Du Quoin Call staff report
updated: 6/23/2020 9:07 AM

The 121st Grand American World Trapshooting Championships will be held in Missouri this year instead of at the World Shooting and Recreational Complex in Sparta.

Advocates of the games in Randolph County were crushed this week when the Illinois Department of Public Health and Illinois Department of Natural Resources announced that due to COVID-19 restrictions the games could not be held in Illinois.

The trapshooting competition, which draws competitors literally from around the world to Randolph County and southern Illinois, spans several days and draws more than 5,000 competitors and spectators to 20-plus events.

The 2020 games will be held Aug. 5 through Aug. 15 at the home grounds of the Missouri Trapshooters Association in Linn Creek, Missouri, at the Lake of the Ozarks.

The question for Illinois was whether the state would permit the large gathering of people before the state had achieved Phase 5 in the COVID-19 recovery plan. Until Phase 5, no more than 50 people are recommended to be in one place at a time. Earlier this week, Gov. J.B. Pritzker announced that both the Springfield and Du Quoin state fairs were being canceled in 2020.

On Monday, the answer came. Public health concerns would prevent the trapshooting event from being allowed to take place.

"The health and safety of participants who would attend, as well as spectators and staff, must remain top-of-mind," said IDNR Director Colleen Callahan. "We'll miss seeing participants and enjoying the camaraderie and sport from those who compete but, after considering recommendations and concerns from the Illinois Department of Public Health, know that safeguarding the health of attendees is the right decision in light of the ongoing global pandemic."

The Grand American is the largest shooting event of its kind.
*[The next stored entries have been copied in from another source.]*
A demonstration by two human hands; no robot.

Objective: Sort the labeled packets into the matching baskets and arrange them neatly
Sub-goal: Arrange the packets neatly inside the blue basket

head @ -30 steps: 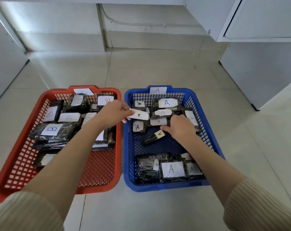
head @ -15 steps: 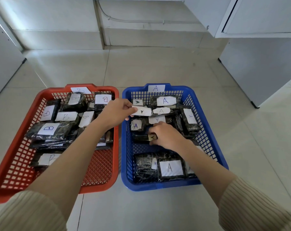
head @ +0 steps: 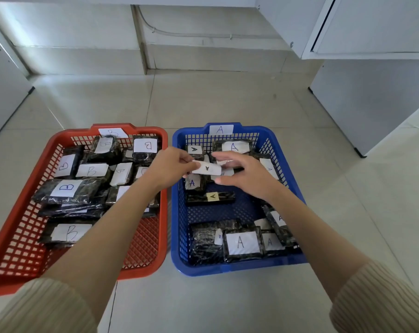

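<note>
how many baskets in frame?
2. The red basket is on the left, tagged B. The blue basket is on the right, tagged A. They sit side by side on the floor. This view shows no others.

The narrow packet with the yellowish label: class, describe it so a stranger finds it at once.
Find the blue basket marked A, on the right. On the bare mesh in its middle lies one long, narrow dark packet. Its small A label is yellowish; its neighbours' are white.
</note>
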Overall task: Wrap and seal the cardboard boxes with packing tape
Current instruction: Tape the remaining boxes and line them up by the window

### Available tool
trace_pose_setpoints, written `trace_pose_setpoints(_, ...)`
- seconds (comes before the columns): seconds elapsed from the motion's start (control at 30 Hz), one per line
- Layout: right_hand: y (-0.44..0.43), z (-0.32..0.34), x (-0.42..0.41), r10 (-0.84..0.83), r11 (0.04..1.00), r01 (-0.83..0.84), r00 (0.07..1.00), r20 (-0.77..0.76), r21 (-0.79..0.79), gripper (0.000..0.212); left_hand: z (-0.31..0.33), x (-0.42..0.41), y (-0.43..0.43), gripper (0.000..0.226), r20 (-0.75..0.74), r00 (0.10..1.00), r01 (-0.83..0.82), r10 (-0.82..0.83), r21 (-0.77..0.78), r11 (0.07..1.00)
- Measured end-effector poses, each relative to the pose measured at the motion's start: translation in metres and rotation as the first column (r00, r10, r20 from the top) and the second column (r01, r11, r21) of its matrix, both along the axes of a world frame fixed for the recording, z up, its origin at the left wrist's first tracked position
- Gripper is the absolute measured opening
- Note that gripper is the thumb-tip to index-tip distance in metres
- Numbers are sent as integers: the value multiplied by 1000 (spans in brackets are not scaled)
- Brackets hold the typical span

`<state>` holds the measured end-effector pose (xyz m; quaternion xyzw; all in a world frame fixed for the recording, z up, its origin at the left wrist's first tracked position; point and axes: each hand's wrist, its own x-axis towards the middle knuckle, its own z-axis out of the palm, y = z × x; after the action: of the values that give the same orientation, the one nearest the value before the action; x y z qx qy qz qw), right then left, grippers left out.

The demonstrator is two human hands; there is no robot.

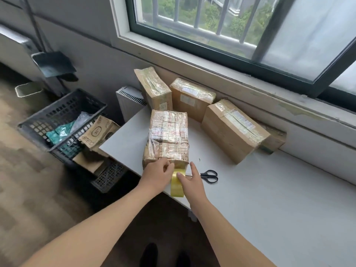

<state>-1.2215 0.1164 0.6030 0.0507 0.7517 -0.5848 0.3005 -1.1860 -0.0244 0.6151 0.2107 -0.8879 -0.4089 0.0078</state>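
Note:
A cardboard box (168, 135) heavily wrapped in clear tape lies near the white table's (269, 189) left front edge. My left hand (158, 171) sits at the box's near end, its fingers pinching the tape against the cardboard. My right hand (191, 181) grips a yellowish roll of packing tape (177, 185) just below that end, thumb on the roll, fingers spread. A strip of tape runs from the roll up to the box. Three more taped boxes, one (154, 89), another (191, 98) and a third (232, 130), stand behind it by the wall.
Black scissors (209, 175) lie on the table right of my right hand. A black plastic crate (61, 116) with bags and flattened cardboard (98, 132) stands on the floor at the left. A window sill (250, 87) runs behind the boxes.

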Motion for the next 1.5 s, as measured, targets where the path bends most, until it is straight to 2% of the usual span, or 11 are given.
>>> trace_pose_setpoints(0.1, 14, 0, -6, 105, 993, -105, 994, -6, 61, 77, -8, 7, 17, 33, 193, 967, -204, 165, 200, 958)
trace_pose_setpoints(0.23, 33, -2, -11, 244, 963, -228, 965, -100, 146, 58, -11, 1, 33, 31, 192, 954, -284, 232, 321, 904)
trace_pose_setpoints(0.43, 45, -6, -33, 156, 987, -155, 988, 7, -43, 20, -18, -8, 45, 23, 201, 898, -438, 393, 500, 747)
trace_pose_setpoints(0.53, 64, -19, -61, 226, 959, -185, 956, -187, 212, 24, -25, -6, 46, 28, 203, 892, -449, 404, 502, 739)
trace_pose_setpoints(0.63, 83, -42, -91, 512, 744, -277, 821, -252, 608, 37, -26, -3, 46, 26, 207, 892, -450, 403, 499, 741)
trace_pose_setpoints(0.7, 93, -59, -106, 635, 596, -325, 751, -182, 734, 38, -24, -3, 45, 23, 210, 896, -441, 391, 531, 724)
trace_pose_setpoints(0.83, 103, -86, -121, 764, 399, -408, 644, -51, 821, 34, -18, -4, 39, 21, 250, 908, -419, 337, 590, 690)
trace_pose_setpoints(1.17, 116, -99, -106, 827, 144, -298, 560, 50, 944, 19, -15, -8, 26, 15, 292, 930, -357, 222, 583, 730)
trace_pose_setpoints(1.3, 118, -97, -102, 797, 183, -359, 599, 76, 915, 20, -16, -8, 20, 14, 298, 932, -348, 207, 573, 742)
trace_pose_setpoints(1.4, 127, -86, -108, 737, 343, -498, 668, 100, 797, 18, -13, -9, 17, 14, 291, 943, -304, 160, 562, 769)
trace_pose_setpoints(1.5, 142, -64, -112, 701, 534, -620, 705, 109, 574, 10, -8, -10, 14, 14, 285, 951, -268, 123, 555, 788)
Overall attendance and international travel factored into the decision not to host this year's event.

"Without a vaccine and proven treatment, we must continue to take measures to prevent the spread of COVID-19," said IDPH Director Dr. Ngozi Ezike. "Large gatherings of people originating from different states and countries could undo the amazing work of Illinoisans to contain and control the spread of the virus. We support this difficult decision to protect the people of our state."

Other concerns taken into consideration included the ability to screen individuals entering and leaving the complex, controlling the size of groups that are gathering in the campground, and the limited health care capacity in the immediate area.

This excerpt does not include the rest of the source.